M-S-D-HPhases of Curing
Hook:Make Some Dough Hard
HOSTWhat Changes as Cement Sets
Hook:Cement is the HOST that holds the implant
Overview
Polymethylmethacrylate (PMMA) is the self-curing acrylic cement that revolutionised joint replacement after Sir John Charnley introduced it for low-friction arthroplasty in the early 1960s.
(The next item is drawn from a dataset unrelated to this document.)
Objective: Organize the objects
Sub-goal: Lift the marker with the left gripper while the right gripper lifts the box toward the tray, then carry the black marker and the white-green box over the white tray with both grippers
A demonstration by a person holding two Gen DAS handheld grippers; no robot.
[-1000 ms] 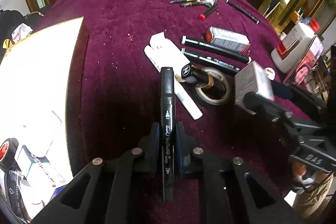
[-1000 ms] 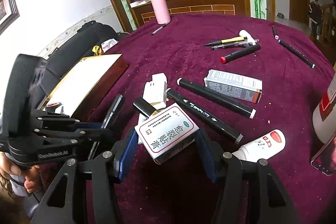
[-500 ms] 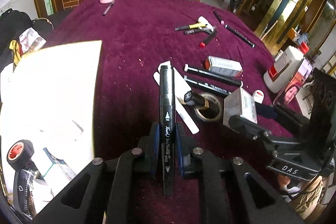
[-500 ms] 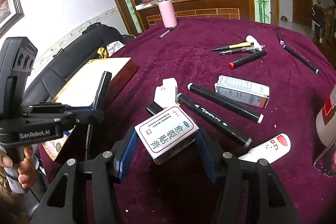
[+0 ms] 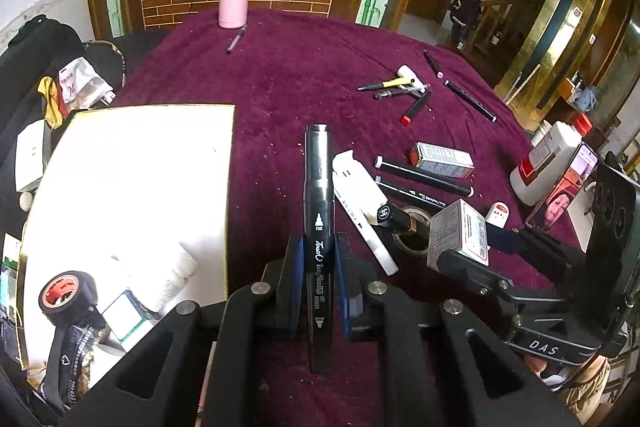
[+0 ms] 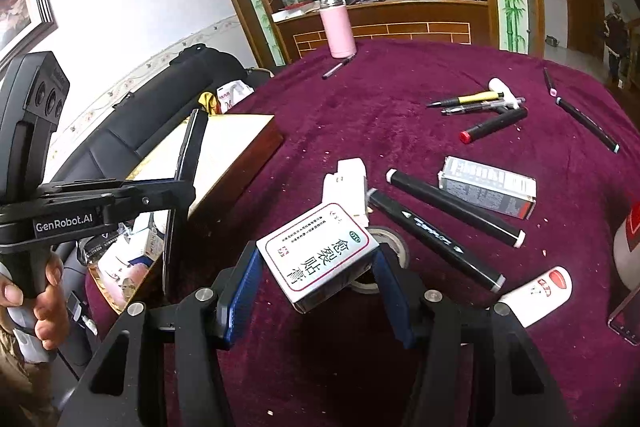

It is not an adhesive: it is a load-transferring grout that locks a prosthesis to bone by flowing into the interstices of cancellous bone and hardening in situ, converting point loading at the implant surface into distributed loading across a larger bony bed.
Supplied as a two-part system (a liquid monomer and a powder polymer), PMMA cures through free-radical addition polymerisation that is strongly exothermic. Its mechanical behaviour - excellent in compression, poor in tension and shear, and viscoelastic (creeps over years) - dictates both how it is handled and how it eventually fails. Mastery of three themes answers most exam questions: the chemistry (monomer vs polymer, initiator vs accelerator), the mechanics (why mantle defects cause loosening and how vacuum mixing and pressurisation improve durability), and the safety (BCIS and thermal necrosis).
Mechanism & Composition
Components
- Methylmethacrylate (MMA): the reactive monomer; volatile, flammable, pungent.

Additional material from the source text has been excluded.